There’s an isolated region in the United States where the children are more than a million times more likely to be born with fumarase deficiency, a metabolic disorder that causes severe mental defects and epileptic seizures, and it’s filled with Mormon fundamentalists who practice polygamy.
The community of Short Creek encompasses two cities on the border of Arizona and Utah, and it’s the location of the headquarters for the Fundamentalist Church of Jesus Christ of Latter Day Saints (FLDS). About 75-80% of the people in Short Creek are blood relatives of the community’s founders, Joseph Jessop and John Barlow, making residents more susceptible to fumarase deficiency (which a 2007 article in Digital Journal said had the nickname “Polygamist downs”).
Mark Stoneking, a geneticist at the Max Planck Institute for Evolutionary Anthropology, Germany, explained to the BBC how starting a society where a few men have many wives can lead to problems with recessive genes:
“With polygyny you’re decreasing the overall genetic diversity because a few men are having a disproportionate impact on the next generation… Random genetic mutations become more important.”
So, the problem in Short Creek isn’t necessarily caused by people having multiple partners. It’s the result of early Mormon teachings dictating that men need at least three wives to get into Heaven, which led to the practice of kicking out many teenage boys so older men can marry more young girls.

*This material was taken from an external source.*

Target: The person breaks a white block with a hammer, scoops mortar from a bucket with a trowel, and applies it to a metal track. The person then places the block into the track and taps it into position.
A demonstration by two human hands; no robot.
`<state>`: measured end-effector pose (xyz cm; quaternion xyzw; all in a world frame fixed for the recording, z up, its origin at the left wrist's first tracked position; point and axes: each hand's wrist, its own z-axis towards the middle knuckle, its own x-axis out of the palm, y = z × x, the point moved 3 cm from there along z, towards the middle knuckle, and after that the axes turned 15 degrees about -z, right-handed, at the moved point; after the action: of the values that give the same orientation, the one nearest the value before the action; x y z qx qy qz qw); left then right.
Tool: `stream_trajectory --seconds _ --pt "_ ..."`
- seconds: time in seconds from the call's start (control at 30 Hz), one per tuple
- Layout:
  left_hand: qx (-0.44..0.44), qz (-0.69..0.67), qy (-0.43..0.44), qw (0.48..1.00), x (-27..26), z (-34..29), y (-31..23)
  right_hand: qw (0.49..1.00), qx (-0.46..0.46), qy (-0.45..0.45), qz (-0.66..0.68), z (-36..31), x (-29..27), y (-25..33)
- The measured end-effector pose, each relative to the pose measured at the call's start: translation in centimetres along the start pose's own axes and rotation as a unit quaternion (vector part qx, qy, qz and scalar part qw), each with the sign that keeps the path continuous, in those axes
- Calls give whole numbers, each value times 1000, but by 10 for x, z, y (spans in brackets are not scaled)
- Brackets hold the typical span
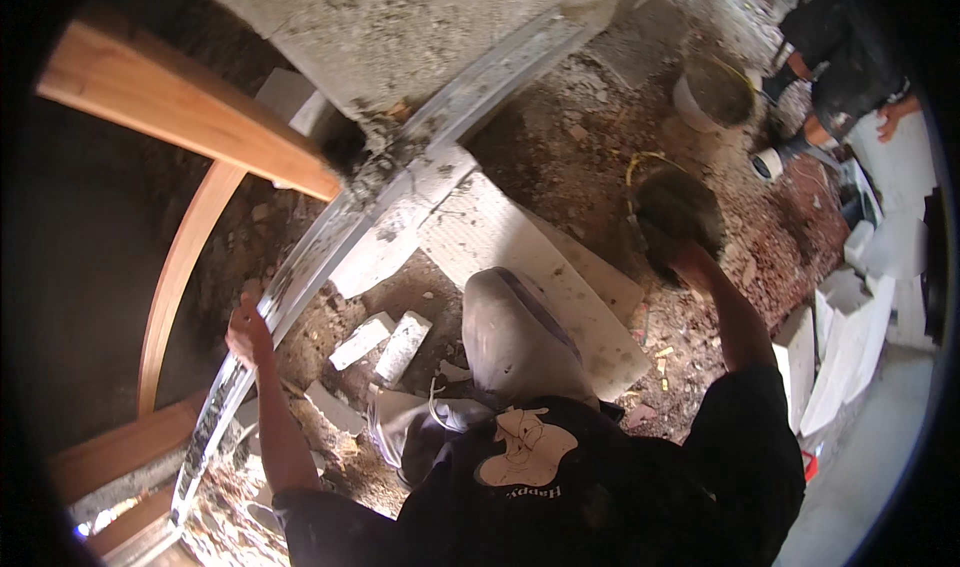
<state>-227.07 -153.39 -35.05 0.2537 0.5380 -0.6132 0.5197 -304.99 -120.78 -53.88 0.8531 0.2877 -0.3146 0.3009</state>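
A long, bent-looking grey metal channel (300,267) runs from the lower left to the upper middle, with wet mortar (375,179) lumped in it near its middle. My left hand (248,332) is closed around the channel's lower left part. On the right, my right hand (690,265) reaches into the near rim of a dark bucket (680,207) with a yellowish handle. Its fingers are hidden in the bucket's shadow, so what they hold does not show. Under the channel's middle lies a white block (375,252).
Wooden beams (190,107) stand at the left beside a dark gap. A pale board (530,267) lies by my knee, with broken white blocks (403,347) nearby. Another person (850,77) and a second bucket (712,95) are at the upper right. White blocks (840,337) line the right side.
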Motion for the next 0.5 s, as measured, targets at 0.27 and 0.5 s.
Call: stream_trajectory --seconds 0.27,0.5 --pt "-20 -27 13 999 -3 -2 3 961 94 -20 258 -60 -9 29" --pt "73 -15 -12 997 3 1 3 930 64 -96 349 -99 -16 48"
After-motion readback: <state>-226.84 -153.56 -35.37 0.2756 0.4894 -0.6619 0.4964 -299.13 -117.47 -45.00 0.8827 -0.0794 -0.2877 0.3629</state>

Amos Guiora, a law professor at the University of Utah, says girls as young as 14 are forced to marry men three times their age.

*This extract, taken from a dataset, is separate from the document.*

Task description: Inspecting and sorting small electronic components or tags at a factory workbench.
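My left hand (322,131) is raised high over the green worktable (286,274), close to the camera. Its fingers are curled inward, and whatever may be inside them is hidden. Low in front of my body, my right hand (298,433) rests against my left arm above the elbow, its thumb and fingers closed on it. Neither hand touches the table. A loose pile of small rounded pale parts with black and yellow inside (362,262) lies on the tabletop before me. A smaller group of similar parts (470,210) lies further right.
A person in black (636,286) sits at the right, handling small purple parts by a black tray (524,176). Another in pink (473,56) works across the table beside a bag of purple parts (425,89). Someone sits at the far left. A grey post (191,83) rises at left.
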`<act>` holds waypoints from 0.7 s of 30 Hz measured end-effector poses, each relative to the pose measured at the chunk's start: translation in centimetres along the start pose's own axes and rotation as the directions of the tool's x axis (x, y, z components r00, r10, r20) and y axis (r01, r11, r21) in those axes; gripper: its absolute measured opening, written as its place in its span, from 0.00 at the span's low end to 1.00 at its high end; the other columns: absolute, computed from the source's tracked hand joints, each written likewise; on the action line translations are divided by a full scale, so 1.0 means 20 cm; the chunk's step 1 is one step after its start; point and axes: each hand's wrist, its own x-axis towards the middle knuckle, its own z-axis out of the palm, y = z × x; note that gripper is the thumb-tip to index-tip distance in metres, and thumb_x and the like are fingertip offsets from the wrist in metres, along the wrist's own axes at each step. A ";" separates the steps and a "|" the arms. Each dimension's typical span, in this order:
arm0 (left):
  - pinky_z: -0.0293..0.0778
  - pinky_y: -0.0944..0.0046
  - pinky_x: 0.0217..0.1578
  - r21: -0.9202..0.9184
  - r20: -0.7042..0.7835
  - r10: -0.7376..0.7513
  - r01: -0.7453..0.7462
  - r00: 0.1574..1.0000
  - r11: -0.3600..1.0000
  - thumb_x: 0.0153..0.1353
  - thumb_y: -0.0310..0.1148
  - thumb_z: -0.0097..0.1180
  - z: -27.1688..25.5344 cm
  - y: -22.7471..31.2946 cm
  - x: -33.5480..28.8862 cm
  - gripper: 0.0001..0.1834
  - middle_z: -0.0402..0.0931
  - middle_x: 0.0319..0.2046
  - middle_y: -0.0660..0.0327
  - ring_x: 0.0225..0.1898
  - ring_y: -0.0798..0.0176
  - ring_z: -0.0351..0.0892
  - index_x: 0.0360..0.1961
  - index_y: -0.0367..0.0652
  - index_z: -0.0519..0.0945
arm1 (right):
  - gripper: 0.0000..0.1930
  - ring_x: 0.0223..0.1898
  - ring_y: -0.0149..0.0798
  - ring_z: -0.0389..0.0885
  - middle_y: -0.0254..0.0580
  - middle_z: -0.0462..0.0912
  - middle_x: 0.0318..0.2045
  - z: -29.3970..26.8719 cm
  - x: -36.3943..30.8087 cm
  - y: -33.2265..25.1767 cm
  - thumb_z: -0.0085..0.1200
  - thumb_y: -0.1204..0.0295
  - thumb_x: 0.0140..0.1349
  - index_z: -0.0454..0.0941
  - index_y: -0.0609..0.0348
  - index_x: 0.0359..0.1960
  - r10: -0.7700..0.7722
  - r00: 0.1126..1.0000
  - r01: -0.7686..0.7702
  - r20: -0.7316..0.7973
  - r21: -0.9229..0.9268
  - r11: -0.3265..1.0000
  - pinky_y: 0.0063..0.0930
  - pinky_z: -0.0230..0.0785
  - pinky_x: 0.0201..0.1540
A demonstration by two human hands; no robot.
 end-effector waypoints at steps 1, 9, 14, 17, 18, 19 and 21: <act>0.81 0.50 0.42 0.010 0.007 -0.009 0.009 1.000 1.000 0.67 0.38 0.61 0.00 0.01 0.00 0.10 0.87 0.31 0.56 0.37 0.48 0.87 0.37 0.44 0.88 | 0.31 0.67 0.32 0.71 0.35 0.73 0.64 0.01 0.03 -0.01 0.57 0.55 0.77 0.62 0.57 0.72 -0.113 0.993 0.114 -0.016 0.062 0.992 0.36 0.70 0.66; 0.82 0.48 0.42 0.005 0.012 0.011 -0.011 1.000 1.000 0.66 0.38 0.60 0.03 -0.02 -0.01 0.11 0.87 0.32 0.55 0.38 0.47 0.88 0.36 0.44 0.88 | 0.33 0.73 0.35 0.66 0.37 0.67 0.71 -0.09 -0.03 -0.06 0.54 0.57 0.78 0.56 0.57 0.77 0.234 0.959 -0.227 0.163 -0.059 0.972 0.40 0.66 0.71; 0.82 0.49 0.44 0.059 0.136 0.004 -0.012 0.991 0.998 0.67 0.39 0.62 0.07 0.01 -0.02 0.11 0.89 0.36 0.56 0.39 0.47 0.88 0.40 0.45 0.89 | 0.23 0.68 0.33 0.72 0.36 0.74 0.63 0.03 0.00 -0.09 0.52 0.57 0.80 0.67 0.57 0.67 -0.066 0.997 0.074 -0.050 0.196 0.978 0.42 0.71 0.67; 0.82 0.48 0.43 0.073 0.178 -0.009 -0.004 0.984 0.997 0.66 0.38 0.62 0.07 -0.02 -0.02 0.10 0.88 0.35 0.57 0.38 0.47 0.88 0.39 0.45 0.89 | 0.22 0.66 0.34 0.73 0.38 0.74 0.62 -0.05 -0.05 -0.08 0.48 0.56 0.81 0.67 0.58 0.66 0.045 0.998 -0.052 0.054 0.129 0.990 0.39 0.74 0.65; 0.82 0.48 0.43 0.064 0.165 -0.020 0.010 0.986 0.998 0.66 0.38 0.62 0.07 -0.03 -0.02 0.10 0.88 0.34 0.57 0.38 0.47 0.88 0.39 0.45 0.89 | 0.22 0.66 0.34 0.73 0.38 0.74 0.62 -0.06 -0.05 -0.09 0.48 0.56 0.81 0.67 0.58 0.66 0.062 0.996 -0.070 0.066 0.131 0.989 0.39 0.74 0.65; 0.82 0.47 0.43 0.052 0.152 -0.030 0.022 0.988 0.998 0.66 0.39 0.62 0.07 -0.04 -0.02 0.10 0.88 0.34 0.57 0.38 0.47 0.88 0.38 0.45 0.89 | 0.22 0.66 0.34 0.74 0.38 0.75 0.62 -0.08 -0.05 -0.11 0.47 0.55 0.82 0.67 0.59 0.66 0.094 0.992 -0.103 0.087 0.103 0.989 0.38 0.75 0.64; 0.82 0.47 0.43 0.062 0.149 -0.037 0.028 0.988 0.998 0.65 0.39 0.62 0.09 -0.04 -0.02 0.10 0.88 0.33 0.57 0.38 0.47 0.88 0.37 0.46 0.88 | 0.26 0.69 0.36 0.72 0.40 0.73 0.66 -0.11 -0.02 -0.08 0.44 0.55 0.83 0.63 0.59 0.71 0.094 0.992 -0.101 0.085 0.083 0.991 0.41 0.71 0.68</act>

Similarly — and just as tragically — boys in the FLDS community, some as young as thirteen, are placed in compromising and dangerous situations. While it is difficult to determine the exact number, as many as 1,000 boys have been expelled from the community for breaking its strict standards since Warren Jeffs became the prophet. Breaking these standards involves doing things as simple as wearing short-sleeved shirts, listening to CDs, watching movies and TV, staying out past curfew and having a girlfriend. According to experts, these “lost boys” are banished from their community primarily in order to minimize competition for older men seeking to marry child-brides.
This practice of reducing the number of boys doesn’t just make way for more young girls to be married off to older men. It also shrinks the gene pool, making it more likely that a recessive gene can have a major impact.
According to the BBC’s report:
In wild deer and sage grouse, as in Mormon cults, polygyny is associated with high levels of inbreeding, because it shrinks the number of males contributing to the gene pool and increases the relatedness of the entire community… The fumarase deficiency gene has been traced to Joseph Jessop and his first wife, Martha Yeates (14 children). One of their daughters went on to marry co-founder John Barlow — and the rest is history. Today the number of people carrying the fumarase gene in Short Creek is thought to be in the thousands.
It’s important to note that this isn’t some twisted version of Mormonism. These are the rules put in place by its founder, Brigham Young, who had 55 wives and 59 children. He said monogamy is “nothing but a system established by a set of robbers.”
“Why do we believe in and practice polygamy? Because the Lord introduced it to his servants in a revelation given to Joseph Smith, and the Lord’s servants have always practiced it. ‘And is that religion popular in heaven?’ It is the only popular religion there…”
While it is true that the Mormon Church has distanced itself from these teachings since polygamy was made illegal in the United States, that doesn’t undo what has already been done to the sufferers of this debilitating disease in Short Creek. Unfortunately, the best we can do now is study this community and learn from its mistakes.